Documented in mylongevity_double_cox_method2

#' mylongevity_double_cox_method2
#'
#' This function loads a file as a data frame of clients.
#' Using the argument 'indexes_of_variables', this function selects the columns of factors
#' and matches them to outcomes of life expectancy calculator from hormone replace therapy study
#' @param data given data frame of clients
#' @param indexes_of_variables indices for columns of interest
#' @param age_of_diagnosis age of start of intake for hormone replace therapy
#' @param time_past_from_diagnosis time past from start of hormone replace therapy in years
#' @details This method matches the attributes of inputted data with results of hazard ratios from hormone replace therapy study and produces a table with life expectancies
#' For mylongevity_double_cox_method2, user has to specify the data and columns using the argument indexes_of_variables in following order: B_cohort,BMIsmoke,CHD,deprivation,DMIIsmoke,hrtcat,hypertension,opho
#'
#' The definition of columns are:
#'    -	B_cohort : indicator for year of birth  (0 - born in 1921-1930 , 1 - born in 1931-1940,  2 - born in  1941-1950, 3 - born in 1951-1960)

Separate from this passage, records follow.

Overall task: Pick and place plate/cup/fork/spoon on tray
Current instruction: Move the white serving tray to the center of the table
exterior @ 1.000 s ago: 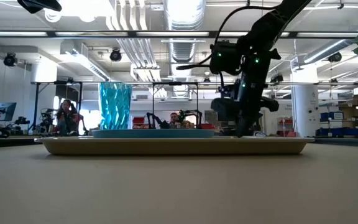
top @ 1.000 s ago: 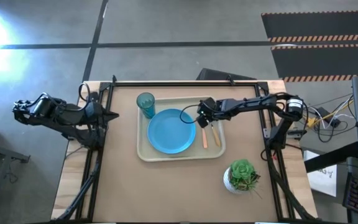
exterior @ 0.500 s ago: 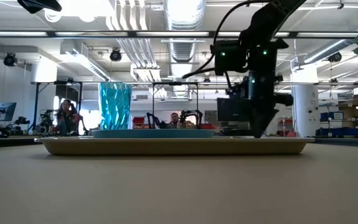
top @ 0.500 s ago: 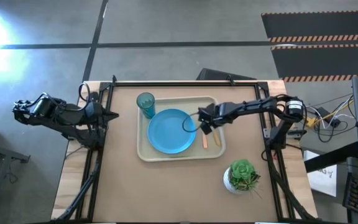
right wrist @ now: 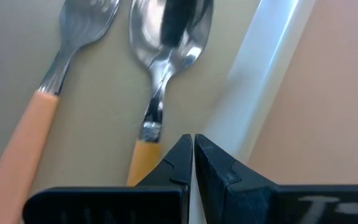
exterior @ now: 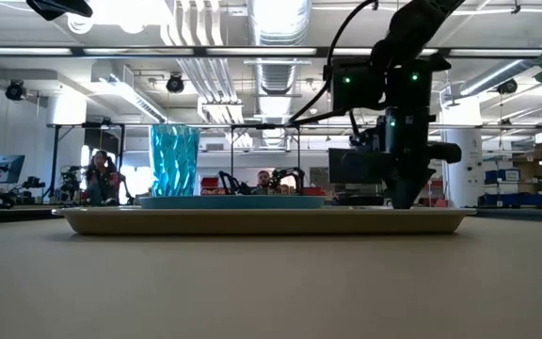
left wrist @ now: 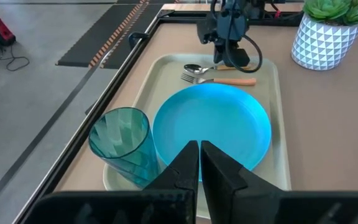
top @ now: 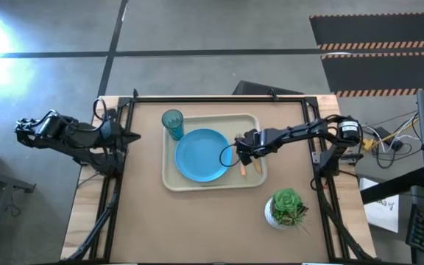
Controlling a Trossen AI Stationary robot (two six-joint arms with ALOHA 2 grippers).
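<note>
Table [top: 146,221]: brown top, carrying all items below.

Tray [top: 172,177]: cream-beige, rounded corners, raised rim; lies at the middle of the table. Holds plate, cup, fork and spoon.

Plate [top: 201,154]: sky-blue, round, flat on the tray's middle.

Cup [top: 172,122]: translucent teal tumbler, upright in the tray's far left corner, just beside the plate's rim.

Fork [right wrist: 48,93]: metal tines, orange handle; lies flat on the tray floor between the plate and the tray's right rim, side by side with the spoon.

Spoon [right wrist: 163,68]: shiny oval bowl, orange handle; lies flat on the tray floor on the rim side of the fork, close to it and roughly parallel.

Right hand [top: 243,151]: low over the right part of the tray, above the fork and spoon, just beside the plate's right edge. Its fingers [right wrist: 213,165] are pressed together with nothing between them; the spoon's handle lies directly beyond the fingertips, below them.

Left hand [top: 25,131]: off the table's left edge, well apart from the tray. Fingers [left wrist: 219,171] closed together, holding nothing.

Plant in white pot [top: 285,207]: stands on the table near its right front, apart from the tray.
</note>
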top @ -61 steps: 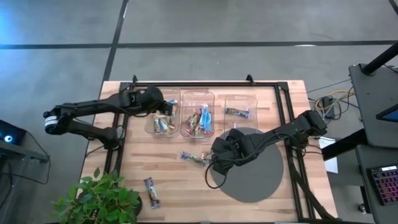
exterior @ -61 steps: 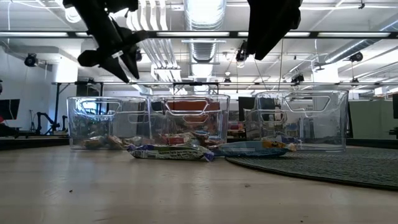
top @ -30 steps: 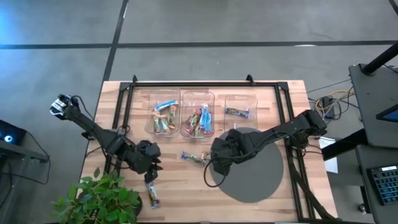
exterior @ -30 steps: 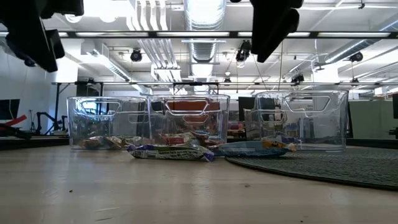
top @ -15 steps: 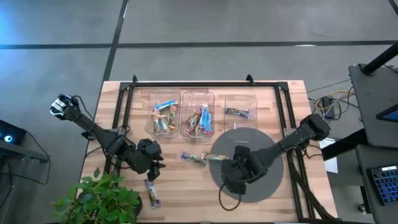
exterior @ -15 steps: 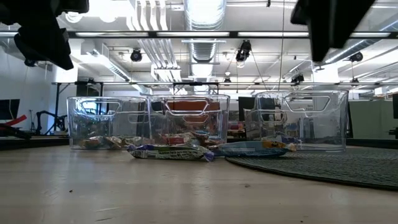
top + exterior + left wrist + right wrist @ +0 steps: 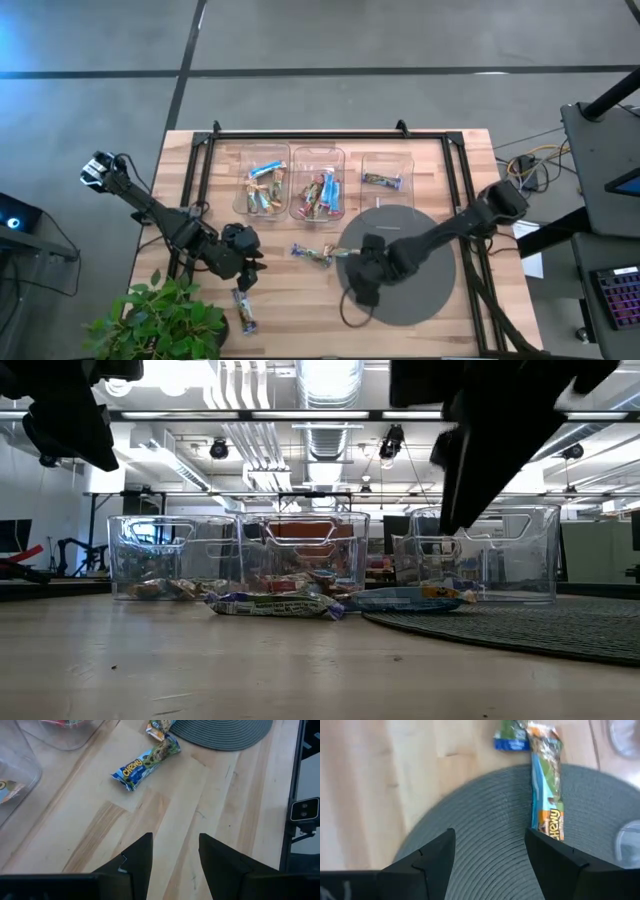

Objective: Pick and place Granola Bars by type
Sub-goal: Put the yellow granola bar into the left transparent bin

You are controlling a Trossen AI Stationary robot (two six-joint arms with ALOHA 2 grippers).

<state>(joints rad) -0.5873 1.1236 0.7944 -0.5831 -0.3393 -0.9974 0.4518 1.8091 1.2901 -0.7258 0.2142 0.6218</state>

#'    -	BMIsmoke : indicator for interaction for body mass index and smoking (0 - Healthy or Overweight and Non Smoker, 1 - healthy weight and current smoker, 2 - healthy weight and ex smoker, 3, Obese and current smoker, 4 - Obese and exsmoker, 5 - Obese and non smoker)
#'    -	CHD : indicator for heart failure (0 - absence of coronary heart disease , 1 - presence of coronary heart disease)

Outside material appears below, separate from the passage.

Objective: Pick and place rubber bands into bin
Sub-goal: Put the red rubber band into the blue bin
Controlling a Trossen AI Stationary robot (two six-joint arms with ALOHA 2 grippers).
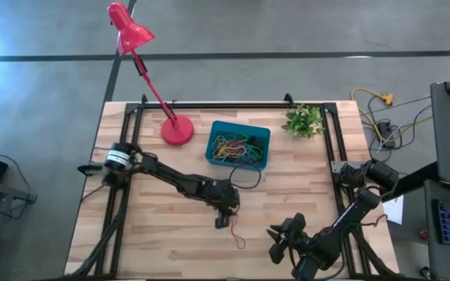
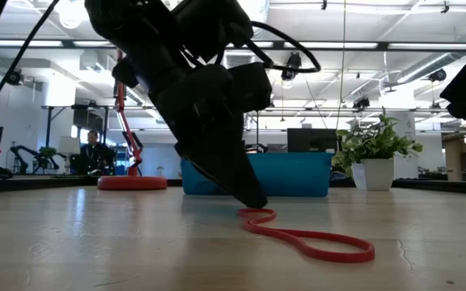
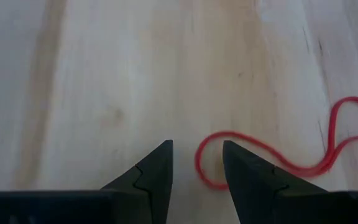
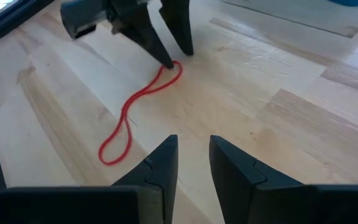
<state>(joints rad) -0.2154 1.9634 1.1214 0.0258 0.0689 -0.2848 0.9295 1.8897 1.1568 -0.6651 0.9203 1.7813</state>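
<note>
A single red rubber band lies flat on the wooden table, near its front middle. My left gripper is open and slants down at the band's far end, whose loop lies between the two fingertips. The teal bin stands farther back with several coloured rubber bands inside. My right gripper hovers open above the table to the band's right, near the front edge, with nothing between its fingers. My left gripper comes slanting down from the table's left and far side onto the band's far end loop, one fingertip on each side of the cord. I cannot tell whether the fingertips touch the band. The band lies slack on the table.
A red lamp's round base stands left of the bin, and a small potted plant stands to its right. Black frame rails run along the table's sides and back. Bare wood lies around the red band.
</note>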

#'    - hrtcat : indicator for type of hormone replacement therapy (0 - non users of hormone replacement therapy, 1  - Combined Oestrogen and Progesteron , 2 - Oestrogen-only)

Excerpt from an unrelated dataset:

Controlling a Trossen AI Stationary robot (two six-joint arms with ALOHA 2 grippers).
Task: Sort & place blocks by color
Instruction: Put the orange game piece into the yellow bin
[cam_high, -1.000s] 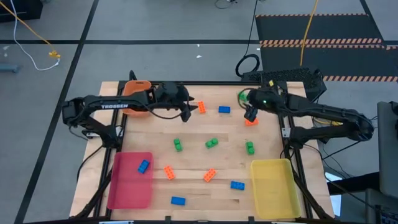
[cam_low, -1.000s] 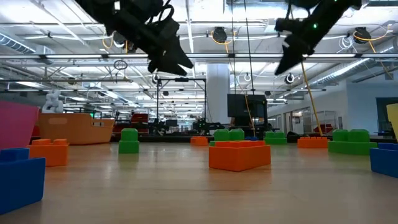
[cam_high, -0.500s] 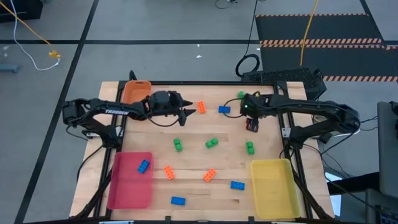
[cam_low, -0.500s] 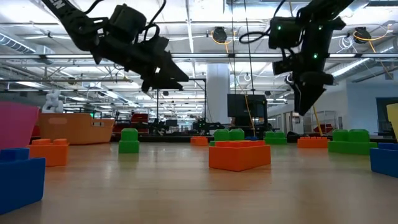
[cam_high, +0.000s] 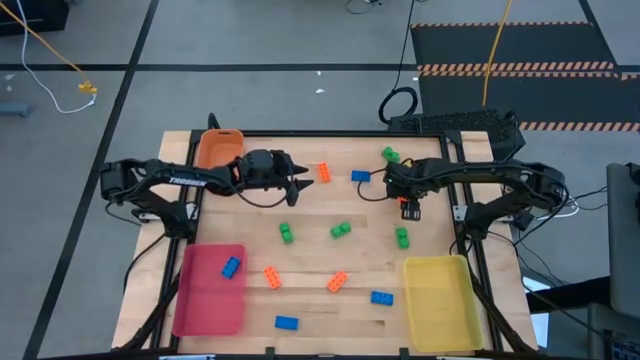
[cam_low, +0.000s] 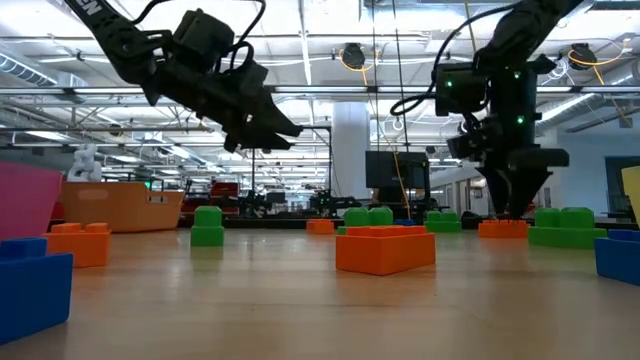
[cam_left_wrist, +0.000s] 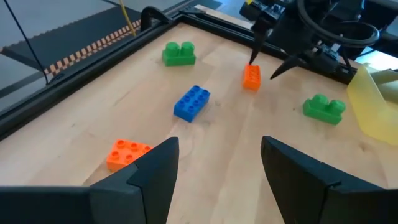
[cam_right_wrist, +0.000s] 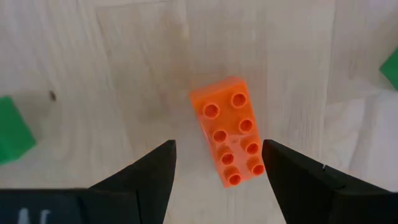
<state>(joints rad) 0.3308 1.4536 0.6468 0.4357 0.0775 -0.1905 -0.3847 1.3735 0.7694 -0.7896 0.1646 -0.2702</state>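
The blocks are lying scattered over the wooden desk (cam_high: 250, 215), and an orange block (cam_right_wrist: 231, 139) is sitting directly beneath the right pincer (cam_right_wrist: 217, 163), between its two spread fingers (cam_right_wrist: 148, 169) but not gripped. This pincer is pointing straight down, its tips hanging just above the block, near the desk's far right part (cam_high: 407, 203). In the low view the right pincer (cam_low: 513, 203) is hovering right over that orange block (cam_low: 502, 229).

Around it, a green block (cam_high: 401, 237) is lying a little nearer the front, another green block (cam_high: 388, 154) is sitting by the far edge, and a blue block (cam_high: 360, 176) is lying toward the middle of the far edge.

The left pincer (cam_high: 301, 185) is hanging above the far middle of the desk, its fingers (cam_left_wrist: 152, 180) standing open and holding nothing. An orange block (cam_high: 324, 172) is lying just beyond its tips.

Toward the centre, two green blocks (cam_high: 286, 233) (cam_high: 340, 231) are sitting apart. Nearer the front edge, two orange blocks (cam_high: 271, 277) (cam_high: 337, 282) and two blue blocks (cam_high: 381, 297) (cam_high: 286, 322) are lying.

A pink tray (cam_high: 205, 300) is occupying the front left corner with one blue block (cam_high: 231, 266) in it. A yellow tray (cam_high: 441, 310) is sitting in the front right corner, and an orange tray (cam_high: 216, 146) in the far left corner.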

#'    - DMIIsmoke : interaction of diabetes and smoking variables (0 -  non diabetic and non smoker,1 - non diabetic  and current smoker ,2 - non diabetic and ex-smoker,3 - diabetic and current smoker,4 - diabetic  and ex smoker ,5 - diabetic and non-smoker)
#'    -	opho : indicator of cases control group (1 - both uterus and ovarian removed, 2 - ovaries removed but not uteras)
#'    -	hypertension: indicator for hypertension (0 - absence of Hypertension, 1 -  Hypertension)
#'    -	smokes: indicator of smoking status (0 non smoker, 1 - former smoker, 2 - current smoker)
#'    -	deprivation - deprivation index (0 - Low (Townsend 1 and Townsend 2), 1 - High (Townsend 4 and Townsend 5), 2 - Medium (Townsend 3))
#' @keywords life_expectancy
#' @return data frame with life expectancies for given data frame of clients
#' @export
#' @examples
#' set.seed(1234)
#' n<-1000
#' B_cohort<-round(runif(n, min = 0, max = 3)) # indicator for year of birth  (0 - born in 1921-1930 , 1 - born in 1931-1940,  2 - born in  1941-1950, 3 - born in 1951-1960)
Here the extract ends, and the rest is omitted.